21 Mr Bernardi urged dismissal of the application for leave. He argued that, if the documents were covered by the implied undertaking, the circumstances on which the CFMEU relied, were insufficient to warrant release of the documents for use in the unfair dismissal application. In the alternative, it was submitted that, either section 44 or section 242A of the Act, prevented the Court from granting leave to use the information contained in the documents in the unfair dismissal application.

The submissions

22      In this application the documents have not been received into evidence, nor compelled to be produced either by reason of a rule of court or by reason of a specific order of a court. 

23 On behalf of Mr Bernardi, it was submitted that there was no proceeding before the Court and no compulsion to disclose the information. Accordingly, the first matter to be decided was whether, in all the circumstances, the implied undertaking was to be confined to proceedings already filed and, if of wider application, whether Mr Bernardi was compelled in the unrelated section 134AB application to disclose the information contained in the documents.

24      It was submitted on behalf of the CFMEU that, notwithstanding the absence of a current proceeding issued in the County Court, the principle was one of substantive law which applied where, as in this case, the documents had been produced by Mr Bernardi under compulsion of the Act.  In particular sub-sections 134AB (4) and (5) of the Act established the basis upon which Mr Bernardi was entitled to apply to establish a serious injury under the Act. 

25 Relevantly, under sub-section (5)(c) copies of all medical reports and affidavits attesting to other material existing when the application was made under sub-section (4) of which Mr Bernardi or his legal representative was aware and on which he intended to rely, or the substance of which he intended to adduce in evidence, in proceedings in accordance with section 134AB or in any related proceedings was required (must) accompany his application.

26 The information contained in Mr Bernardi’s affidavit was information upon which he would intend to rely in either a serious injury application or later damages trial. Moreover, as I understood the process by which an application under section 134AB proceeds, the proposed Statement of Claim was also required, although only in the form of a proposal until filed in the damages action.

27      I did not understand either Rowe’s case, or the later ruling of His Honour Justice Robson in Australian Securities and Investments Commissionv Pattison,[4] to limit the implied undertaking principal explained by the High Court to cases where documents are provided under court order or by reason of a rule of court.  In the present case, the question is whether the documents produced and served on the CFMEU were produced under compulsion.

[4] [2011] VSC 252

28      In my view, senior counsel was correct in his submission that the implied undertaking was a principle of substantive law which casts an obligation on both the CFMEU and its legal representatives not to make collateral use of the documents which have been served by Mr Bernardi as required by the Act in respect to his proposed action for damages. The compulsion arises by reason of the requirements of the Act.
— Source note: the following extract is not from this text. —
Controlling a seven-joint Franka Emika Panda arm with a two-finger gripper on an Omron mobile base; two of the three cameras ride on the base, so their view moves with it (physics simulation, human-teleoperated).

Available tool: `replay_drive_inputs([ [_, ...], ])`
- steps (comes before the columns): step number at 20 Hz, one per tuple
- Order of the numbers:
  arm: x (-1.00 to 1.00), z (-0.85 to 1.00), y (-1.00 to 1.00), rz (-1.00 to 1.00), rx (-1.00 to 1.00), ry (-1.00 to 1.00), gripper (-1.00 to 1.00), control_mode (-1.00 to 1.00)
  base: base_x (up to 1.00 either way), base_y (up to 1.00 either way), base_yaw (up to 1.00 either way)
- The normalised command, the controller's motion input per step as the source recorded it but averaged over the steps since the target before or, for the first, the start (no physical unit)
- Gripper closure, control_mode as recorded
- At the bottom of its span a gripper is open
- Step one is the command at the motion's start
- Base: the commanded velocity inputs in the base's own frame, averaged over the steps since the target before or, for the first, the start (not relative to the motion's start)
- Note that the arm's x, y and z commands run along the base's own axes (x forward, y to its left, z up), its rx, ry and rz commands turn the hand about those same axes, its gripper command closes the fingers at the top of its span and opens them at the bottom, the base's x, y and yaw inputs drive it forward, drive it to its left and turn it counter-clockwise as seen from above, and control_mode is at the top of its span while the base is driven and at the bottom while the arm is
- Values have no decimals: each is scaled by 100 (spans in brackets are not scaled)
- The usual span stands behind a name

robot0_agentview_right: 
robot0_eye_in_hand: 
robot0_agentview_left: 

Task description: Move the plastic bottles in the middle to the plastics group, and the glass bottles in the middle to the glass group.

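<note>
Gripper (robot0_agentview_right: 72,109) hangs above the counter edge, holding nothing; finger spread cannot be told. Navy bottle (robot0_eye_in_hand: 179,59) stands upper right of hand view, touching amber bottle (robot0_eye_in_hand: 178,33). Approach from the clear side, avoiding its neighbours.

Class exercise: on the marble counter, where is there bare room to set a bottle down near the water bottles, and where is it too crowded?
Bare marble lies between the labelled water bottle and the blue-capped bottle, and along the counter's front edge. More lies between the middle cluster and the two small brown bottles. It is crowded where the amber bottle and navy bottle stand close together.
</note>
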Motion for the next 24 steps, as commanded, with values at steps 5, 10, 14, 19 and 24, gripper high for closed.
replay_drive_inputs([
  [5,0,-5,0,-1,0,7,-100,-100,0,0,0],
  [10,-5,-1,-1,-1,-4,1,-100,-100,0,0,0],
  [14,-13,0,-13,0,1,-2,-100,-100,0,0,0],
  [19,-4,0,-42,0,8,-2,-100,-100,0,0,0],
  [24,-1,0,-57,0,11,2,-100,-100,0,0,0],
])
29      The factors the CFMEU submitted demonstrated special circumstances were as follows:

·     the documents were prepared and came into existence after the commencement of the unfair dismissal application for the purpose of another claim for compensation;

· a reasonable expectation existed that particularly the affidavit would enter the public domain and be read into evidence, as for instance in an application to the County Court for leave under sub-section 134AB(16);

·     Mr Bernardi has contested the application to release the documents for use in the unfair dismissal application;

·     Mr Bernardi could not establish prejudice simply by complaining that reliance on these documents could impede his prospects of success before the Commission. As it turned out, the prejudice articulated on Mr Bernardi’s behalf was confined to just such a concern, namely the potential use of this information by the Commission in deciding the unfair dismissal application;

·     the information in the documents was not commercially sensitive and, to the extent the documents contained personal data, this was directly relevant to achieving justice and the Commission determining the issues in the unfair dismissal application;

· the documents were served on the CFMEU as the employer as part of the initiation of the section 134AB application.

30      I was satisfied, having regard to the above-mentioned matters, that special circumstances had been demonstrated.

Any prohibition on release of the documents under the Act

31 As mentioned, on behalf of Mr Berardi, it was submitted that section 44 and section 242A of the Act precluded the release of the documents for use in the unfair dismissal application.

32      In my view, section 44(3) of the Act did not assist Mr Bernardi in opposing the application for leave.  Save for the exceptions nominated, this provision only precludes the use of evidence given before the County Court in any civil or criminal proceedings.  This application did not involve evidence given on oath in the County Court.

33 In 1994, section 242A was inserted in Division 2 of Part VIII of the Act. Section 242A creates an offence in respect to unauthorised use of information obtained under, or pursuant to the Act or the Accident Compensation (WorkCover Insurance) Act 1993.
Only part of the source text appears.